__Work item__
Leaving the pictures aside, reproduce the data in full and word for word.

__Data block__
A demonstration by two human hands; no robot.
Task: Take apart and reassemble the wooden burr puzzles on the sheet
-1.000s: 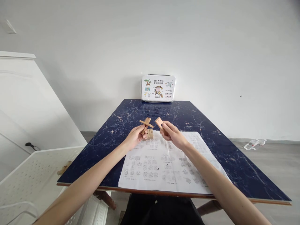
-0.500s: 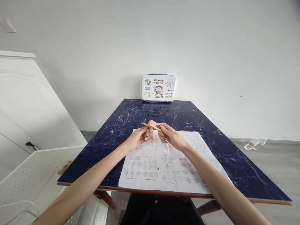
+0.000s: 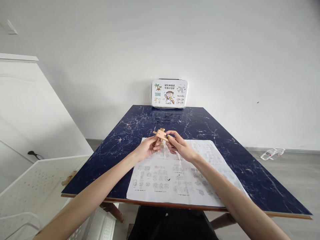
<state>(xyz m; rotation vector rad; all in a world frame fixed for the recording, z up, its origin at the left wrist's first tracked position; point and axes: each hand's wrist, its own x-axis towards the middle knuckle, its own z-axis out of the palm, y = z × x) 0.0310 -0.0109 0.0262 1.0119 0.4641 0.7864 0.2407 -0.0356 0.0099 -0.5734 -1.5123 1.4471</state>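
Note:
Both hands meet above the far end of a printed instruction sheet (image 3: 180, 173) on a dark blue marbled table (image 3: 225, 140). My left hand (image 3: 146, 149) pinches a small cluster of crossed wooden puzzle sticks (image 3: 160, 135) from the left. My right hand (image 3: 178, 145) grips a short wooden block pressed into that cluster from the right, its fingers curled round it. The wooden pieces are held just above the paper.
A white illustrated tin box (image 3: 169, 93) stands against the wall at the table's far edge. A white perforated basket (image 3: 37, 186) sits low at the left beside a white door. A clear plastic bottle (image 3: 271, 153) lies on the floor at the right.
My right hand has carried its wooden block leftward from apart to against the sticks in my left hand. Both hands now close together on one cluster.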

__Written response__
A demonstration by two human hands; no robot.
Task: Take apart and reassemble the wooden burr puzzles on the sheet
-1.000s: 
-0.500s: 
+0.000s: 
<state>(xyz m; rotation vector rad; all in a world frame fixed for the recording, z up, its origin at the left wrist's first tracked position; point and axes: each hand's wrist, its own x-axis towards the middle knuckle, its own z-axis out of the palm, y = z × x) 0.0310 -0.0109 0.0262 1.0119 0.4641 0.7864 0.2407 -0.0356 0.0099 -0.5734 -1.5123 1.4471</state>
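Note:
Both hands meet above the far end of a printed instruction sheet (image 3: 180, 173) on a dark blue marbled table (image 3: 225, 140). My left hand (image 3: 146, 149) pinches a small cluster of crossed wooden puzzle sticks (image 3: 160, 135) from the left. My right hand (image 3: 178, 145) grips a short wooden block pressed into that cluster from the right, its fingers curled round it. The wooden pieces are held just above the paper.
A white illustrated tin box (image 3: 169, 93) stands against the wall at the table's far edge. A white perforated basket (image 3: 37, 186) sits low at the left beside a white door. A clear plastic bottle (image 3: 271, 153) lies on the floor at the right.
My right hand has carried its wooden block leftward from apart to against the sticks in my left hand. Both hands now close together on one cluster.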

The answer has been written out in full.